Depending on the size of your network and the number of forwarding paths for which you would like to monitor transmission performance, potentially times the number of classes of service, it may not be a problem. But to me it definitely does look like a rake laying hidden in the grass.
…which brings us to the
Intelligent traffic flow management
One of the selling points of the centralised forwarding coordination is the ability to react to changing network conditions in real-time, and redirect traffic flows accordingly. While I agree that a fair bit can be gleaned from the flow stats (i.e., how much traffic is being forwarded), I think that a much bigger and juicier slice of a pie is being left on the plate.
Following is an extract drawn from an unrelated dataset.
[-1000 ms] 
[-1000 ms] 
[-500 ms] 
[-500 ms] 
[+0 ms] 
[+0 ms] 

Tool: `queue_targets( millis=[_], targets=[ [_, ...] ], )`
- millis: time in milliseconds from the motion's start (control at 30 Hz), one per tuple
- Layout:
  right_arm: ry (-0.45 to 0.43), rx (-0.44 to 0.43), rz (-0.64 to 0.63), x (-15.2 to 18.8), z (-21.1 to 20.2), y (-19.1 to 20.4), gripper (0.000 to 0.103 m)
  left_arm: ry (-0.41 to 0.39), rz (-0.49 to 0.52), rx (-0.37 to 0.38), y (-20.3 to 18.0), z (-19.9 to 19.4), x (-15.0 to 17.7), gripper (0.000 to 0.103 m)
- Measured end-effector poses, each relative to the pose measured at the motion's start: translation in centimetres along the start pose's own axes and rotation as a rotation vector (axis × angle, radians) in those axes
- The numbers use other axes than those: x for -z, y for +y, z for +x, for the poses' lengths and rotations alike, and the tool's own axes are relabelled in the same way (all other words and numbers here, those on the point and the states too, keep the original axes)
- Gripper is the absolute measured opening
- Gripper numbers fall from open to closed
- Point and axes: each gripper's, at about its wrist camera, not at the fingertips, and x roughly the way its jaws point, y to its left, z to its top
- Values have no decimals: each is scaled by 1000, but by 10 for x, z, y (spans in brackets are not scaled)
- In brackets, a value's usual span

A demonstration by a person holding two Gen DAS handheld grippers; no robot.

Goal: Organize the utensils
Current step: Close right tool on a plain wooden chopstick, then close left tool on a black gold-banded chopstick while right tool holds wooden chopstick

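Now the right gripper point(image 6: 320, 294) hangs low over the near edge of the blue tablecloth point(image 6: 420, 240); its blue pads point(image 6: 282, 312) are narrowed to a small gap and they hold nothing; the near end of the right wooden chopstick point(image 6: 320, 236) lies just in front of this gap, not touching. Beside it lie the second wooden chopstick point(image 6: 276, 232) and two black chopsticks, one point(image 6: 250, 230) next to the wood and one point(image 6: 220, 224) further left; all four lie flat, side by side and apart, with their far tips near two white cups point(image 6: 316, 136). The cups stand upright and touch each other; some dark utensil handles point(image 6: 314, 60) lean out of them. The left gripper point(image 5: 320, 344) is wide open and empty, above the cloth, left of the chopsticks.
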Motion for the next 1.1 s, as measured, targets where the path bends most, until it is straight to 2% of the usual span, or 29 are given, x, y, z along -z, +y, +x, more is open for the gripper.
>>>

The utilisation of a link or a flow says almost nothing about the experience of the traffic within this flow. Think of it as if you were monitoring a highway toll booth, and say you are seeing only few cars going through, which zip away happily into the distance; however what you do not see is a massive accident a few kilometers away that has blocked all lanes except one, and a build-up of cars trying to get past it. The next toll booth past the zone of the accident will also see only a few cars, but it will also know nothing of the fact that these few cars spent an hour to travel the distance normally covered in ten minutes.
The scenario above is not very likely when your links are distinct pieces of fibre, but it is very much possible if they are say WAN links provided to you by a third-party, and having connectivity fault management and performance monitoring would help here a lot.
So, why should I care?
If you are a service provider who cares about customers’ experience (and boy, does caring about your customers pay!), an ability to measure service experience from their perspective, report on it, and especially take pre-emptive actions to prevent bad things from happening by catching early signs of trouble goes a really long way. Your old trusty friends there are good Service OAM (S-OAM) and Performance Management (PM).
The trouble is, these things often are quite resource-intensive, and attempting to centralise them could make that problem more acute.
If all you’re offering is a best effort service, “utility” or not, going the route of dumbing things down to save a buck may be a valid route, especially if that best effort service isn’t what makes the bulk of your company’s profits.
Otherwise, think through the possible trade-offs and weigh pros and cons for your particular situation carefully – don’t get blind-sided by a promise of savings. After all, value (as in “money that your vendors extract from you”) almost never “magically” disappears from the stack. It simply moves somewhere else, in some cases making you pay more dearly than before.